Summary of a fixest object. Computes different types of standard errors.

This function is similar to print.fixest. It provides the table of coefficients along with other information on the fit of the estimation. It can compute different types of standard errors. The new variance covariance matrix is an object returned.

Usage

# S3 method for class 'fixest'
summary(
  object,
  vcov = NULL,
  cluster = NULL,
  ssc = NULL,
  stage = NULL,
  lean = FALSE,
  agg = NULL,
  forceCovariance = FALSE,
  se = NULL,
  keepBounded = FALSE,
  n = 1000,
  vcov_fix = TRUE,
  nthreads = getFixest_nthreads(),
  ...
)

# S3 method for class 'fixest_list'
summary(
  object,
  se,
  cluster,
  ssc = getFixest_ssc(),
  vcov = NULL,
  stage = 2,
  lean = FALSE,
  n,
  ...
)

Arguments

object: A fixest object. Obtained using the functions femlm, feols or feglm.
vcov: Versatile argument to specify the VCOV. In general, it is either a character scalar equal to a VCOV type, either a formula of the form: vcov_type ~ variables. The VCOV types implemented are: "iid", "hetero" (or "HC1"), "cluster", "twoway", "NW" (or "newey_west"), "DK" (or "driscoll_kraay"), and "conley". It also accepts object from vcov_cluster, vcov_NW, NW, vcov_DK, DK, vcov_conley and conley. It also accepts covariance matrices computed externally. Finally it accepts functions to compute the covariances. See the vcov documentation in the vignette.
cluster: Tells how to cluster the standard-errors (if clustering is requested). Can be either a list of vectors, a character vector of variable names, a formula or an integer vector. Assume we want to perform 2-way clustering over var1 and var2 contained in the data.frame base used for the estimation. All the following cluster arguments are valid and do the same thing: cluster = base[, c("var1", "var2")], cluster = c("var1", "var2"), cluster = ~var1+var2. If the two variables were used as fixed-effects in the estimation, you can leave it blank with vcov = "twoway" (assuming var1 [resp. var2] was the 1st [resp. 2nd] fixed-effect). You can interact two variables using ^ with the following syntax: cluster = ~var1^var2 or cluster = "var1^var2".
ssc: An object of class ssc.type obtained with the function ssc. Represents how the degree of freedom correction should be done.You must use the function ssc for this argument. The arguments and defaults of the function ssc are: K.adj = TRUE, K.fixef = "nonnested", G.adj = TRUE, G.df = "min", t.df = "min", K.exact = FALSE). See the help of the function ssc for details.
stage: Can be equal to 2 (default), 1, 1:2 or 2:1. Only used if the object is an IV estimation: defines the stage to which summary should be applied.

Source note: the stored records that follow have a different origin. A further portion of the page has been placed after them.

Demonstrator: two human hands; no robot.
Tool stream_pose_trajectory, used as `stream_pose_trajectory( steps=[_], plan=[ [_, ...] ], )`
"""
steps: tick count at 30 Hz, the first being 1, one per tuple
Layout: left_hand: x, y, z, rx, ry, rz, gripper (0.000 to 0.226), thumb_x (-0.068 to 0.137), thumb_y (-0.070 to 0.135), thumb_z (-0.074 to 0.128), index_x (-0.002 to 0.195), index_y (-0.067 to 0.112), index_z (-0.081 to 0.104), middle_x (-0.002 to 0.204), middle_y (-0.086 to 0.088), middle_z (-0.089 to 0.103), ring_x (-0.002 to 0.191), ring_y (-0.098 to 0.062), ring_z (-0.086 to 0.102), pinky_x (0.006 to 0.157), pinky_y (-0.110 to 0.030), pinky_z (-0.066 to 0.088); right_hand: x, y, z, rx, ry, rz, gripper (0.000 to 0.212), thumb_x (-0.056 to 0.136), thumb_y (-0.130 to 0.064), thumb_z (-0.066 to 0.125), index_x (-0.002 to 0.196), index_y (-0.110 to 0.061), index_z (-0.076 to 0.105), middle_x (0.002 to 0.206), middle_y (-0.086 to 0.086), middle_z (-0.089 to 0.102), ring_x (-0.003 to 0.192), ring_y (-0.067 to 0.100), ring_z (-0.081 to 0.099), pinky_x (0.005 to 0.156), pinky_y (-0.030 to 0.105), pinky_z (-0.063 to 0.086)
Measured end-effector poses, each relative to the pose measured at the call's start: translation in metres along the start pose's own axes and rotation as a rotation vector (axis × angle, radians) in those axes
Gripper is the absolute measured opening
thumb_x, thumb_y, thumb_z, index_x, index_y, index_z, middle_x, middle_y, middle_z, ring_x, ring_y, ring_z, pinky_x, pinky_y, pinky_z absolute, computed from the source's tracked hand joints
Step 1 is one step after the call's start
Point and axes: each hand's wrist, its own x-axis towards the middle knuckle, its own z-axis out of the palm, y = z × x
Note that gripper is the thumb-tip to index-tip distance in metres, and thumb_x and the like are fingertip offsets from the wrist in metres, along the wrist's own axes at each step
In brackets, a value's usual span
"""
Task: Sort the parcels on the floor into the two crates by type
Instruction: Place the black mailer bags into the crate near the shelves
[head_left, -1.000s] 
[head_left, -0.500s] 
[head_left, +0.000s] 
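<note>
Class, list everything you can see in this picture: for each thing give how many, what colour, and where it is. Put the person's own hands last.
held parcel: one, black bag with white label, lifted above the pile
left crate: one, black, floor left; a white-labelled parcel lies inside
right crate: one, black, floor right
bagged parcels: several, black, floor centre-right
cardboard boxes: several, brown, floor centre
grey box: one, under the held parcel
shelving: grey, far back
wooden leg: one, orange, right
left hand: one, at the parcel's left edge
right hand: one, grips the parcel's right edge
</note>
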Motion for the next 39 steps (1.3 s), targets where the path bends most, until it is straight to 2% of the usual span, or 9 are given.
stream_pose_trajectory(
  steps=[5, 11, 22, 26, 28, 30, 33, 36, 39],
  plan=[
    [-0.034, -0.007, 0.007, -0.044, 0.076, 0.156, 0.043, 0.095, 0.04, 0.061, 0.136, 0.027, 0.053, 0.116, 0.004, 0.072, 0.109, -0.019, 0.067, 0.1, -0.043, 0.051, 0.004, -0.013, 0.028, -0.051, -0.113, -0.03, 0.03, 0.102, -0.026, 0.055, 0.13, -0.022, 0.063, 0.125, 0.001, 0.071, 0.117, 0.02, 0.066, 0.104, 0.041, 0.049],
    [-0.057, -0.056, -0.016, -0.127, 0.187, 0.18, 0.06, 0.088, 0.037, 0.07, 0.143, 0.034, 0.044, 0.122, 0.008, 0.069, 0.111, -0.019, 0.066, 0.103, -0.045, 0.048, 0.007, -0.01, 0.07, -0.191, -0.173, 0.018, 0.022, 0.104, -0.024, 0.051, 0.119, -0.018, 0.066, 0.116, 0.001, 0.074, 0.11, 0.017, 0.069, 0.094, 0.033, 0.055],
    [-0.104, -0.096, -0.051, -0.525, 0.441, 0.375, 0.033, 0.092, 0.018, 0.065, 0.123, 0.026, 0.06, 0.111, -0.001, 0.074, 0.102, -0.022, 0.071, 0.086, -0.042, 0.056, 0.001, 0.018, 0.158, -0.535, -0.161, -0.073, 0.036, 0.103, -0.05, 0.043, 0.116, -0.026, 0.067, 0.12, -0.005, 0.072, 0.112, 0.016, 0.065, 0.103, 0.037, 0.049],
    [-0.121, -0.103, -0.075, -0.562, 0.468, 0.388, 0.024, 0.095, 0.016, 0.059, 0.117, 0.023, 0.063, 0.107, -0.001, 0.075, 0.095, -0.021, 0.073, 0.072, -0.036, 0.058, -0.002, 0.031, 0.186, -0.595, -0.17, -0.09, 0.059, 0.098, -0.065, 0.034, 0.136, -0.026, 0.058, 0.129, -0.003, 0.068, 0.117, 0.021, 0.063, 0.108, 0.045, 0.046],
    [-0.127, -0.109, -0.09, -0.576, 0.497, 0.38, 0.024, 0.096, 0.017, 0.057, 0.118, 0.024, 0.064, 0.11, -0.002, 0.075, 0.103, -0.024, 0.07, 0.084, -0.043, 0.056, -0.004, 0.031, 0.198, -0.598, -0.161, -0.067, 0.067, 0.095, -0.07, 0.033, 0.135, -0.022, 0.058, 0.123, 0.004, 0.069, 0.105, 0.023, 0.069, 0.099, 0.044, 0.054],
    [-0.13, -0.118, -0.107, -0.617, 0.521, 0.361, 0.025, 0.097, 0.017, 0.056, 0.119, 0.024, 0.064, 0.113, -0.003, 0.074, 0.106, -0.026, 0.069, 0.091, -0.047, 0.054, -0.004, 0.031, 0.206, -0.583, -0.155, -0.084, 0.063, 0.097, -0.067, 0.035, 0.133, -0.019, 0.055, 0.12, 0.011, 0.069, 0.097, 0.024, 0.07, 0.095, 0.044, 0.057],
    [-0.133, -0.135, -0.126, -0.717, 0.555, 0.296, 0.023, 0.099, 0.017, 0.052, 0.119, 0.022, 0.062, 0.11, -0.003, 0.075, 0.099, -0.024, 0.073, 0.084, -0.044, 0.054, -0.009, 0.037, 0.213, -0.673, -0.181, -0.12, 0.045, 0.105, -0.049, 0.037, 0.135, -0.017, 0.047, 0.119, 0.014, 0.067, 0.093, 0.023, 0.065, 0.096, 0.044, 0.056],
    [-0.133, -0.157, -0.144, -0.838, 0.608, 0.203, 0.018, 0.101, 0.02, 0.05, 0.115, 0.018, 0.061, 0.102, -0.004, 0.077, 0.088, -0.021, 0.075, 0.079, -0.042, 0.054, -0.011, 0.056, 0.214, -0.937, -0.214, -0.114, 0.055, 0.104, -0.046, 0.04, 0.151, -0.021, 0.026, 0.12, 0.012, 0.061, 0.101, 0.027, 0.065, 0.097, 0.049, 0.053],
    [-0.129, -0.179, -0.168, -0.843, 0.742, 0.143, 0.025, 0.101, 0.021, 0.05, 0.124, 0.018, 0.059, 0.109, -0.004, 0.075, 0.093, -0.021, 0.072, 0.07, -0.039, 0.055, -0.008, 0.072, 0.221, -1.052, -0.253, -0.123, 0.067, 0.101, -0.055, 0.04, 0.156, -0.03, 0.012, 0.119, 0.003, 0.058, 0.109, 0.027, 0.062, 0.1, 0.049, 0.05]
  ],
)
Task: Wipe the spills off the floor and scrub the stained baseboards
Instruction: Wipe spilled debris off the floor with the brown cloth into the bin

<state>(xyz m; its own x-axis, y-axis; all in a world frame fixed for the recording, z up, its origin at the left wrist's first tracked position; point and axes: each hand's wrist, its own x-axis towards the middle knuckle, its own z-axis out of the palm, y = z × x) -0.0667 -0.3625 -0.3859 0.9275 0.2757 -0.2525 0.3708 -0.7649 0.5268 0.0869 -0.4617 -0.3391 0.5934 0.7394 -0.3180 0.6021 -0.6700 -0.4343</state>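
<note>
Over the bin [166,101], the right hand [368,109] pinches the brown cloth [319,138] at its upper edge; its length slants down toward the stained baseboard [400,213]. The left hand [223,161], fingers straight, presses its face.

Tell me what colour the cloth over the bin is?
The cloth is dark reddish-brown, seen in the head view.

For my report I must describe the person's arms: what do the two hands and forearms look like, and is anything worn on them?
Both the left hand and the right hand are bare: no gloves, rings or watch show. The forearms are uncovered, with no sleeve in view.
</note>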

If stage = 1 and there are multiple endogenous regressors or if stage is of length 2, then an object of class fixest_multi is returned.
lean: Logical, default is FALSE. Used to reduce the (memory) size of the summary object. If TRUE, then all objects of length N (the number of observations) are removed from the result. Note that some fixest methods may consequently not work when applied to the summary.
agg: A character scalar describing the variable names to be aggregated, it is pattern-based. For sunab estimations, the following keywords work: "att", "period", "cohort" and FALSE (to have full disaggregation). All variables that match the pattern will be aggregated. It must be of the form "(root)", the parentheses must be there and the resulting variable name will be "root". You can add another root with parentheses: "(root1)regex(root2)", in which case the resulting name is "root1::root2". To name the resulting variable differently you can pass a named vector: c("name" = "pattern") or c("name" = "pattern(root2)"). It's a bit intricate sorry, please see the examples.
forceCovariance: (Advanced users.) Logical, default is FALSE. In the peculiar case where the obtained Hessian is not invertible (usually because of collinearity of some variables), use this option to force the covariance matrix, by using a generalized inverse of the Hessian. This can be useful to spot where possible problems come from.
se: Character scalar. Which kind of standard error should be computed: “standard”, “hetero”, “cluster”, “twoway”, “threeway” or “fourway”? By default if there are clusters in the estimation: se = "cluster", otherwise se = "iid". Note that this argument is deprecated, you should use vcov instead.
keepBounded: (Advanced users – feNmlm with non-linear part and bounded coefficients only.) Logical, default is FALSE. If TRUE, then the bounded coefficients (if any) are treated as unrestricted coefficients and their S.E. is computed (otherwise it is not).
n: Integer, default is 1000. Number of coefficients to display when the print method is used.
vcov_fix: Logical scalar, default is FALSE. If the VCOV ends up not being positive definite, whether to "fix" it using an eigenvalue decomposition (a la Cameron, Gelbach & Miller 2011). Since the VCOV should be PSD asymptotically, this might be a sign of a problem with using the asymptotic approximation (e.g. too few units in clusters). If a problem is detected, the function will print a message to inform you.
nthreads: The number of threads. Can be: a) an integer lower than, or equal to, the maximum number of threads; b) 0: meaning all available threads will be used; c) a number strictly between 0 and 1 which represents the fraction of all threads to use. The default is to use 50% of all threads. You can set permanently the number of threads used within this package using the function setFixest_nthreads.
...: Only used if the argument vcov is provided and is a function: extra arguments to be passed to that function.

Value

It returns a fixest object with:

cov.scaled: The new variance-covariance matrix (computed according to the argument se).
se: The new standard-errors (computed according to the argument se).
coeftable: The table of coefficients with the new standard errors.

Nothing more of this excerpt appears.